日農工地方大会・作業機部会長報告から/土づくり関連機器特集

 日農工地方大会(松本市)での作業機部会長(久松朋水部会長)の報告は次の通り。
 当部会では主要5機種について四半期ごとの統計調査を実施しています。この5機種の1~9月分の出荷台数をみると、全体の対前年比は96・6%で推移しております。
 機種別では、ロータリは90・7%、駆動型水田ハローは89・5%、畦ぬり機は90・3%、ブロードキャスタは93・5%、雑草・草刈機は120・3%で推移しております。
 本年の市場動向ですが、水田関連機械では、7月以降のインバウンドや米価高騰により、農家の購買意欲が向上し、需要が増加しており、今後に期待しております。しかし、小型クラスの需要は、地震や豪雨の影響、生産資材費の高騰が購買意欲を低下させ、減少傾向でございます。
 畑作関連機械では、3月まで不調でしたが、4月以降は持ち直しております。

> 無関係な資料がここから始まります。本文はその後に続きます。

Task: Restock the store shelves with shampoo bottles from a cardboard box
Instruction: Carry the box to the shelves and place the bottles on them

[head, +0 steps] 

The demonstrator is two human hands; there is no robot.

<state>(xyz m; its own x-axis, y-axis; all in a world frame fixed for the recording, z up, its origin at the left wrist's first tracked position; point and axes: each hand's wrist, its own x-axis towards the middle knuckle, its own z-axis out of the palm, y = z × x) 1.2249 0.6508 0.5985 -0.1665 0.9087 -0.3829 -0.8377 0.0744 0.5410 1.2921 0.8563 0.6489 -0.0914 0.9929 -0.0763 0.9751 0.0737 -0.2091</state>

しかし、中・小型クラスは全体的に減少しており、購買意欲は水田関連と比べて低迷しています。
 依然として、省力化を求める声や特に化成肥料の高騰により、有機肥料へ移行傾向であり、有機肥料散布機、化成・有機の混合肥料を散布できる製品の需要が増加しております。
 畜産・飼料用関連機械では、畜産クラスター関連事業では採択が長期化しており、申請を取りやめ、設備導入を断念するケースが増えております。さらに、エネルギーや飼料価格の高止まりの影響で投資意欲が低迷しており、需要は減少しております。
 飼料専用収穫機は需要が増加していますが、子牛の取引価格の下落により新規購入や更新は控えられており、今後も厳しい状況が続くとみております。
 作業機全体としましては大規模農家向けの大型クラスは堅調に推移しておりますが、農家の減少に伴い、小型クラスの需要は減少傾向、既存製品の更新需要は生産資材の高騰などにより、部品購入に留まっています。一方、米価高騰による需要の増加は、農家に還元されるまで時間がかかると見込んでいます。以上のことから、本年の需要見通しは対前年比94%としました。
 次に、来年の需要見通しですが、小規模農家の高齢化や離農、生産資材の高止まりの影響などにより中・小型クラスの需要は減少傾向が続き、大規模農家向けの大型作業機のニーズが高まるとみております。本年に続き、畜産・酪農関連は、子牛が価格安の傾向であるため、厳しい状況が続くとみておりますが、一方で米価高騰による水田向け商品の需要増加に期待しております。
 以上のことから、来年の需要見通しは対前年比101%といたしました。
 昨年の部会予測と実績の差異について報告いたします。令和5年の需要見通しを93%としましたが、実績は87・2%となりました。米価は微増したものの、1等米の比率が下がり、生産資材の高騰により機械更新が遅れました。さらに、畜産農家の減少や中古機械の流入により、予想を下回る結果となりました。